Diferencias de migración

Inmigración

Si sólo pudiéramos poner de cabeza la afirmación de Jeb Bush —lo que dijo referente a negarles a los inmigrantes indocumentados una vía hacia la ciudadanía— su nuevo libro podría haber sido un aporte de lo que mucho se requiere, sentido común, dentro del debate sobre la reforma migratoria.

El libro, Immigration Wars: Forging an American Solution, escrito en colaboración con Clint Bolick, causó revuelo cuando los críticos encontraron que Bush se había revertido contra su posición anterior en cuanto a la vía hacia la ciudadanía para los inmigrantes indocumentados. Antes Bush estuvo a favor, ahora está en contra.

No obstante, en una crítica publicada en el Washington Post, Manuel Roig-Franzia indica que el argumento de Bush es “convincente, a favor de más, no de menos” migrantes al país. Además, a Roig le parece extraño el endurecimiento de la posición de Bush en cuanto a la ciudadanía en un momento en el que “los republicanos se desesperan por cotejar a los hispanos”.

A mí me parece, sin embargo, que lo que en realidad subyace el tema no es la ciudadanía sino la calificación para votar.

Si los que tienen 18 años de edad o más —de entre los supuestos 11 millones de personas indocumentadas— , fueran a lograr la ciudadanía y calificar para votar, con ellos se podría ver el final de la competitividad del Partido Republicano en los comicios nacionales, si es que los republicanos solitos no la están llevando a cabo ya. Es una conclusión lógica, ya que los inmigrantes suelen favorecer al partido bajo el cual lograron la ciudadanía.

Referente a este asunto, parece que ya está el compromiso el presidente Obama. La revelación de información sobre el tipo de programa que prefiere él, sugiere que las personas actualmente indocumentadas tendrían que esperar un mínimo de ocho años para llegar a calificar para la ciudadanía. Lo que esto implica en realidad es “la imposición de impuestos sin representación” y una manera de suprimir el voto mediante la calificación diferida, ya que al diferir el derecho al voto, en efecto se deniega el derecho al voto.

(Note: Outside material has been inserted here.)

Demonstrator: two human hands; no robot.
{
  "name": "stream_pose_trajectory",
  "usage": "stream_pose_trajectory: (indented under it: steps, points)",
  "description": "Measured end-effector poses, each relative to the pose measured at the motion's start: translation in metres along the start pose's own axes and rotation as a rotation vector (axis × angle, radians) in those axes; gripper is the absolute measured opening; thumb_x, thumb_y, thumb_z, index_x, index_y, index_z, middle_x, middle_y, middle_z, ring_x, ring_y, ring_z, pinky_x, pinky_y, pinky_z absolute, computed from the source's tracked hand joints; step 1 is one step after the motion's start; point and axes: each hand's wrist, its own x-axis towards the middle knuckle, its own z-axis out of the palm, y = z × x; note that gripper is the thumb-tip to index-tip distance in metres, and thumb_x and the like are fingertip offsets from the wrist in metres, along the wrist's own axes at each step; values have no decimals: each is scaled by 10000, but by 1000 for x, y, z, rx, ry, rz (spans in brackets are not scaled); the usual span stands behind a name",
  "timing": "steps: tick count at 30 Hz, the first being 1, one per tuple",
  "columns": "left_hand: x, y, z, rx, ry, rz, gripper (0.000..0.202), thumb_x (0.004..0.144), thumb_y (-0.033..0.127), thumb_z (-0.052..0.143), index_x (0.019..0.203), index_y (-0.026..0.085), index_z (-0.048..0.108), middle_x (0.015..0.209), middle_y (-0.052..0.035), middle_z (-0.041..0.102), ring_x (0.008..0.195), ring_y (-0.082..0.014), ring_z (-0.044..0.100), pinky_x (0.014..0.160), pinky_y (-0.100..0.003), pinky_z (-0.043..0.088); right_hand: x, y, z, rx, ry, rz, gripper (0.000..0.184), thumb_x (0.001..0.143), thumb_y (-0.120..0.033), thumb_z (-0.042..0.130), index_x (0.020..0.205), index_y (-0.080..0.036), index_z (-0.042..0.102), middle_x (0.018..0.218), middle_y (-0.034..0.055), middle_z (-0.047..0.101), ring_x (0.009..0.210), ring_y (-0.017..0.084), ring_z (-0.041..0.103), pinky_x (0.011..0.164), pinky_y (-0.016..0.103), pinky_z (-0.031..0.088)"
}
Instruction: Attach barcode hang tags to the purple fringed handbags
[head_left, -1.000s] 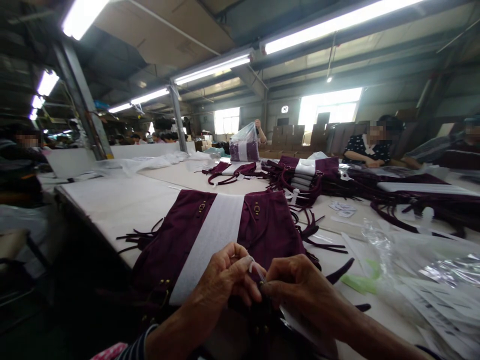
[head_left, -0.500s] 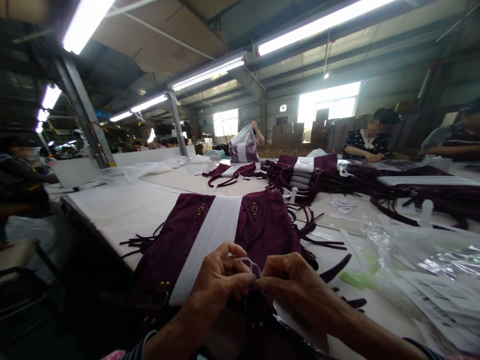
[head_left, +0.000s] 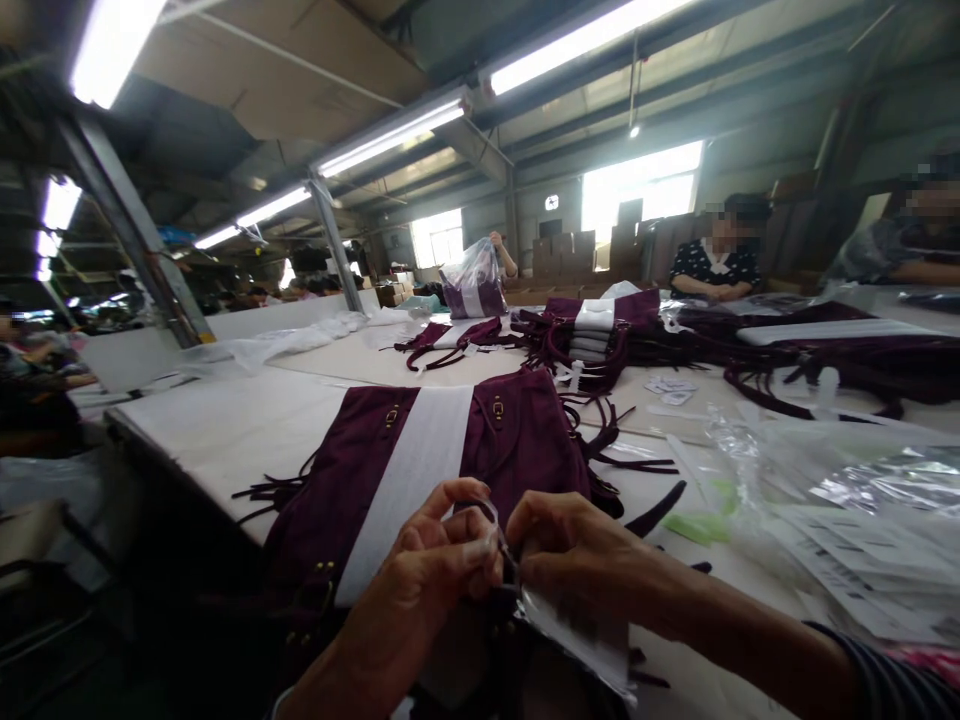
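The left hand and right hand pinch their fingers closed on a thin clear plastic loop, with a white paper tag just below, over a purple fringed bag lying on a white table.

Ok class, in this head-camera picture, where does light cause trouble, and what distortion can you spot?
Head view: the fluorescent tube and far window blow out white; the wide lens bends the steel column; the left hand and right hand sit dim, deep shadow beneath them.
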Motion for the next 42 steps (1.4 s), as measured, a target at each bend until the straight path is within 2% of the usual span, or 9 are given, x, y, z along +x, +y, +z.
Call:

Además, la noción de Jeb Bush, como parte de su estrategia de seis puntos, incluye una política migratoria futura “con base en la demanda”, la cual anima a futuros inmigrantes a venir aquí para ocupar un lugar dentro de la fuerza laboral. Pero lo que no hay es una exigencia estadounidense de personas refugiadas o migrantes que huyen del cambio climático o de depresiones económicas o calamidades. Lo que quiere decir él es que queremos una política migratoria elitista “selectiva” de científicos, ingenieros, doctores y otros profesionales nacidos en el extranjero y bien preparados.

Esta perspectiva sugiere que más vale ya ponerle un rótulo “se vende” a la Estatua de la Libertad, y declarar un final a nuestro pasado romántico, nada comercial, descritpo como un faro para el mundo que antes decía “Dadme a vuestros rendidos, a vuestros pobres, Vuestras masas hacinadas anhelando respirar en libertad”…

Lo que le falta al libro es una simple aceptación de los hechos. Uno de los hechos es cómo se confunde la migración con la inmigración. Como señaló un informe del 2012 del Centro Hispano Pew, la naturaleza cíclica de la migración hacia los Estados Unidos ha venido decayendo desde el año 2007. Un análisis del Financial Times indica que cayó de 770,000 en un año a finales de los 1990, a 140,000 en el 2010.

La migración neta en realidad ha sido negativa entre el 2005 y el 2010, en lo que migraron más personas desde los Estados Unidos a México que los que vinieron de México a los Estados Unidos, según el Financial Times.

Con este tipo de vaivén de movimientos de la población, la gente no tiene que rabiar ni carraspear —como antes animaba Lou Dobbs hacer a su público— lo cual provoca la xenofobia con base en la invención de los hechos. Para empezar, una simple medida abriría las conversaciones entre Canadá, los Estados Unidos y México, posiblemente a través del Tratado de Libre Comercio norteamericano, para establecer una residencia norteamericana entre los que viven sobre este continente. En América del Norte, el movimiento de la población no tiene que hacer con la inmigración, tiene que hacer con la migración.

Se volvería irrelevante el estado legal llamado “indocumentado” para un 60% ó 65% de los migrantes que ya se encuentran en este país. Ellos ya cumplen con los objetivos de “demanda” por sí mismos y por sus hijos, como se desglosa en el libro de Bush. Su estado legal en gran parte es cuestión de abolir las leyes localistas de Estados Unidos contra las personas provenientes de nuestro propio continente.

Sólo entonces podremos iniciar la conversación, como propone Jeb Bush, sobre una reforma migratoria del siglo XXI que cubra los Estados Unidos. Si logramos hacer esto, posiblemente no tengamos que poner en Ebay la Estatua de la Libertad.